Departments of ¹ Cancer Biology, ² Pathology, and ³ Medicine, Vanderbilt University Medical School, Nashville, Tennessee; ⁴ Clinical Research and ⁵ Public Health Sciences Divisions, Fred Hutchinson Cancer Research Center; Departments of ⁶ Pathology and ⁷ Medicine, University of Washington Medical School; ⁸ Howard Hughes Medical Institute; ⁹ Department of Veterans Affairs R&D Service, Puget Sound Healthcare System, Seattle, Washington; and ¹⁰ Department of Cell and Developmental Biology, University of Michigan, Ann Arbor, Michigan

Requests for reprints: William M. Grady, Clinical Research Division, Fred Hutchinson Cancer Research Center, 1100 Fairview Avenue North, D4-100, Seattle, WA 98109. Phone: 206-667-1107; Fax: 206-667-2917; E-mail: wgrady{at}fhcrc.org.

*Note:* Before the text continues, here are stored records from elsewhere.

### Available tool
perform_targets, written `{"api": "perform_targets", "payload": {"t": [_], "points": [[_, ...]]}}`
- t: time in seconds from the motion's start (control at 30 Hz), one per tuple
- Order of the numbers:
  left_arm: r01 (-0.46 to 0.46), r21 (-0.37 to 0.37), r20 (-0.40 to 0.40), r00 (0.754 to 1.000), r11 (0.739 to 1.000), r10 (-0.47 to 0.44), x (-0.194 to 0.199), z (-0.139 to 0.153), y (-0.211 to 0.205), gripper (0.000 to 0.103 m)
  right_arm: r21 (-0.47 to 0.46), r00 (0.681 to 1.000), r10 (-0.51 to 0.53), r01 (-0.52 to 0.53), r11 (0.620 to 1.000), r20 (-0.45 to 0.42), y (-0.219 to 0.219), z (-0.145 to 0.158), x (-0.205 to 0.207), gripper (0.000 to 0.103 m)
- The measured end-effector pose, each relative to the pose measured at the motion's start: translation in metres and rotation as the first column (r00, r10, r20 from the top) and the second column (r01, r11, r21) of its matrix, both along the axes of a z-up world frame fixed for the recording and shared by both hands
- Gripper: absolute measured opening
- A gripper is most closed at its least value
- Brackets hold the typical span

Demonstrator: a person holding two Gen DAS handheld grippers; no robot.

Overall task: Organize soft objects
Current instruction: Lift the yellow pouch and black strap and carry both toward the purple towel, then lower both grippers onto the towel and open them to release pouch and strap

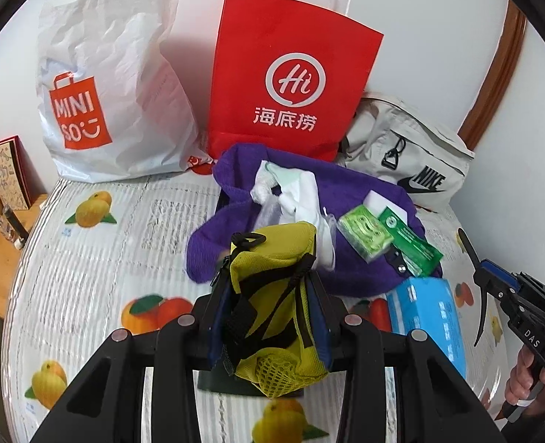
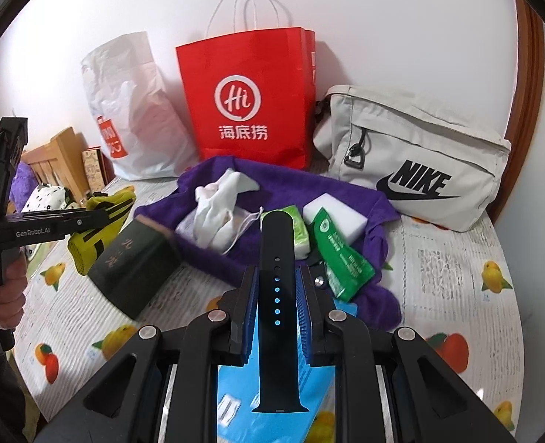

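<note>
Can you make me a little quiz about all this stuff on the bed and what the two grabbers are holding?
1. True or false: the left gripper is shut on the yellow pouch.
2. What does the right gripper hold? A) green packet B) black strap C) white cloth
3. Fill in: the red bag stands between the white plastic bag and the grey ____ bag.

Key:
1. True.
2. B, the black strap. The green packet and white cloth lie on the purple towel.
3. Nike.
</note>
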State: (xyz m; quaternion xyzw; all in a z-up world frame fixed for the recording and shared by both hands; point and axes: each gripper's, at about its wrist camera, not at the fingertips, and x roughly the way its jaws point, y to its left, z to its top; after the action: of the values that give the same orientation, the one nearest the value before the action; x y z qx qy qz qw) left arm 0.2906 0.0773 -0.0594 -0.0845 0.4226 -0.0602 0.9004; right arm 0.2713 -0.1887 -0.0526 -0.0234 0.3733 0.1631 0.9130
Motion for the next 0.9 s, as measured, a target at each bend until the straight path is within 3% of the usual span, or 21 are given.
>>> {"api": "perform_targets", "payload": {"t": [0.5,0.9], "points": [[0.036,-0.004,-0.024,0.999,0.999,-0.036,0.078,-0.006,-0.020,0.037,0.020,1.000,-0.003,0.003,1.000,-0.022,0.002,-0.017,0.074,0.020],[0.080,-0.041,-0.101,0.991,0.996,-0.084,0.146,-0.032,-0.043,0.038,-0.014,0.997,-0.011,0.010,1.000,-0.072,0.000,-0.041,0.125,0.020]]}}
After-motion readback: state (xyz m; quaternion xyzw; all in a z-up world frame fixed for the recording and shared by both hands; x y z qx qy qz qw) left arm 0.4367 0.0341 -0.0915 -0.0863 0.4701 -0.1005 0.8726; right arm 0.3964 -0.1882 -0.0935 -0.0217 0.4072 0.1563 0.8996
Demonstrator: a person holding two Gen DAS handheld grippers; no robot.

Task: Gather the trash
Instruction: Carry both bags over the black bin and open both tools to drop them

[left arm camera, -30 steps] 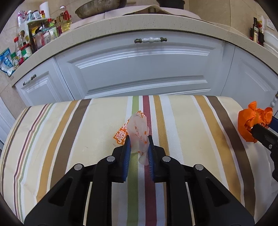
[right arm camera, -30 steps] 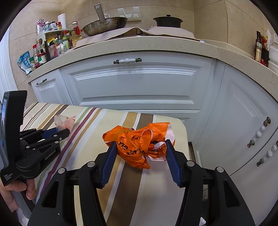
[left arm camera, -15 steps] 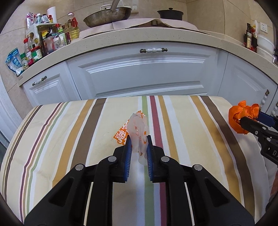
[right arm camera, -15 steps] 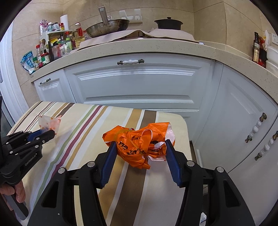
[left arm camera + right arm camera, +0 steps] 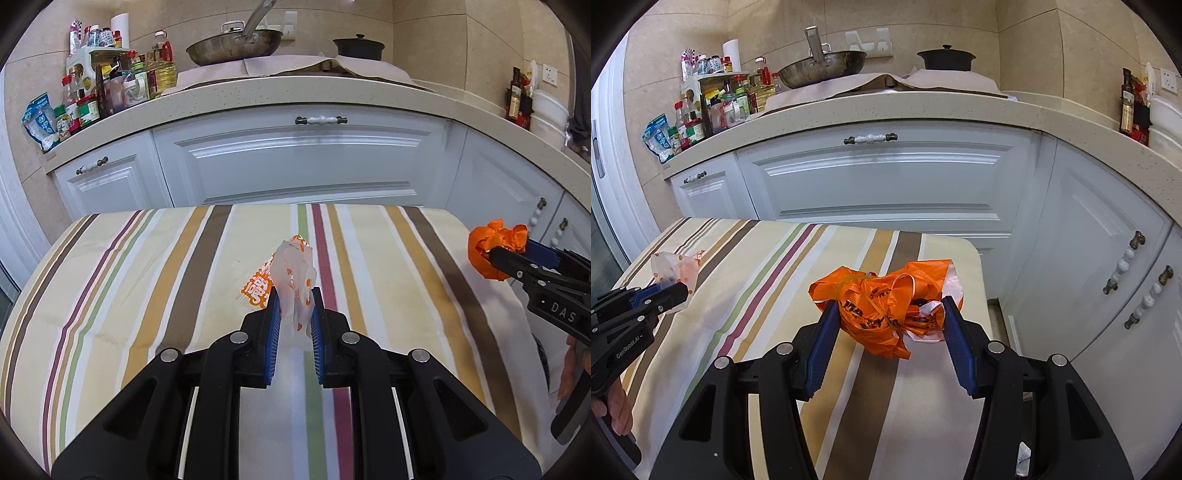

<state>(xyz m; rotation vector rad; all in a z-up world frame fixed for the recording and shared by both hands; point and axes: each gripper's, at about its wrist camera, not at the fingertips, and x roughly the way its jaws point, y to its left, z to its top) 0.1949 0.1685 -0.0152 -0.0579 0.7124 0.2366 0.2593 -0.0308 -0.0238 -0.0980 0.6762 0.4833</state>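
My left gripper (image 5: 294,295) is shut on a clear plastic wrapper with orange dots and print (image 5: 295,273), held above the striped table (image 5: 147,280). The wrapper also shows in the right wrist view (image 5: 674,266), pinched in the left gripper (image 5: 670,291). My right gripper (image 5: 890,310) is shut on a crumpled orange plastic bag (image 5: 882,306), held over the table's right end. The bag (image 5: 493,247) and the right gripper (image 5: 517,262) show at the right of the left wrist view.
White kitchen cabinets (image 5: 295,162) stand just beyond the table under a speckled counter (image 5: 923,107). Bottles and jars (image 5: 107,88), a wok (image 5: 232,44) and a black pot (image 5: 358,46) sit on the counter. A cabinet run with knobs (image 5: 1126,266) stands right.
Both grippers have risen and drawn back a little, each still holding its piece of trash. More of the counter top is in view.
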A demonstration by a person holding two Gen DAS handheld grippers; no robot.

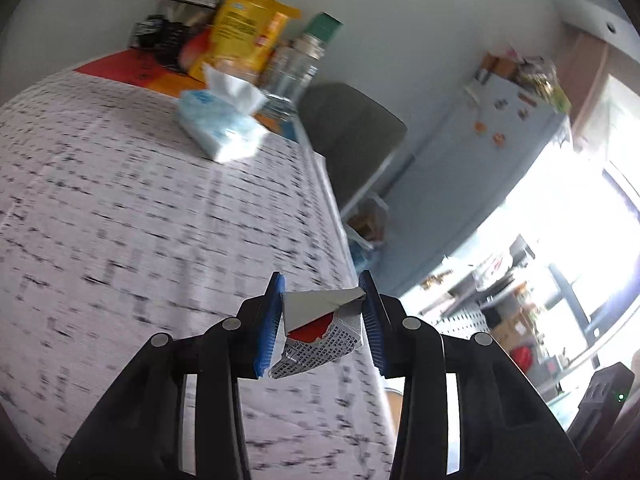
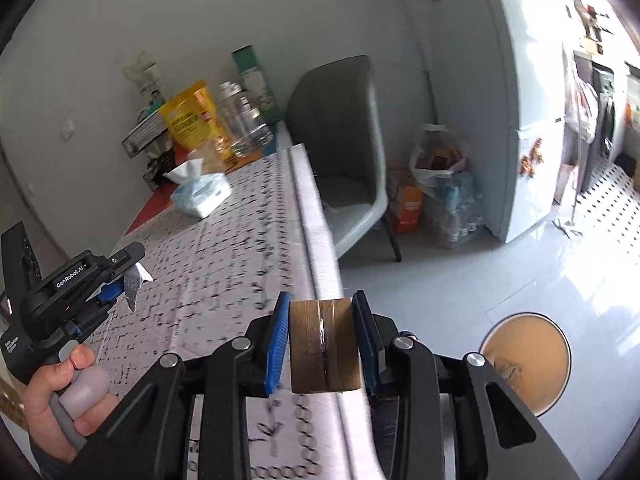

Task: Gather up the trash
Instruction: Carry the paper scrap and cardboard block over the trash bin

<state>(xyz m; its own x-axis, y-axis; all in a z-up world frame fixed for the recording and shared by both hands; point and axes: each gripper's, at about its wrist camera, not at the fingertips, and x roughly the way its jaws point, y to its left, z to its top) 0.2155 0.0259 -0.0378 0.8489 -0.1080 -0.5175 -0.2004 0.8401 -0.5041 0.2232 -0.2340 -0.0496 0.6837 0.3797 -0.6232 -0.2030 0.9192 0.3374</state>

The transforming growth factor-ß (TGF-ß) signaling pathway is a tumor-suppressor pathway that is commonly inactivated in colon cancer. TGF-ß is a secreted ligand that mediates its effects through a transmembrane heteromeric receptor complex, which consists of type I (TGFBR1) and type II subunits (TGFBR2). Approximately 30% of colon cancers carry TGFBR2 mutations, demonstrating that it is a common target for mutational inactivation in this cancer. To assess the functional role of TGFBR2 inactivation in the multistep progression sequence of colon cancer, we generated a mouse model that recapitulates two common genetic events observed in human colon cancer by mating Apc^1638N/wt mice with mice that are null for Tgfbr2 in the intestinal epithelium, Villin-Cre;Tgfbr2^E2flx/E2flx mice. In this model, we observed a dramatic increase in the number of intestinal adenocarcinomas in the Apc^1638N/wt;Villin-Cre;Tgfbr2^E2flx/E2flx mice (called Apc^1638N/wt;Tgfbr2^IEKO) compared with those mice with intact Tgfbr2 (Apc^1638N/wt;Tgfbr2^E2flx/E2flx). Additionally, in vitro analyses of epithelial tumor cells derived from the Apc^1638N/wt;Tgfbr2^IEKO mice showed enhanced expression and activity of matrix metalloproteinase MMP-2 and MMP-9, as well as increased TGF-ß1 secretion in the conditioned medium. Similarly, primary tumor tissues from the Apc^1638N/wt;Tgfbr2^IEKO mice also showed elevated amounts of TGF-ß1 as well as higher MMP-2 activity in comparison with Apc^1638N/wt;Tgfbr2^E2flx/E2flx–derived tumors. Thus, loss of TGFBR2 in intestinal epithelial cells promotes the invasion and malignant transformation of tumors initiated by Apc mutation, providing evidence that Wnt signaling deregulation and TGF-ß signaling inactivation cooperate to drive the initiation and progression, respectively, of intestinal cancers in vivo. (Cancer Res 2006; 66(20): 9837-44)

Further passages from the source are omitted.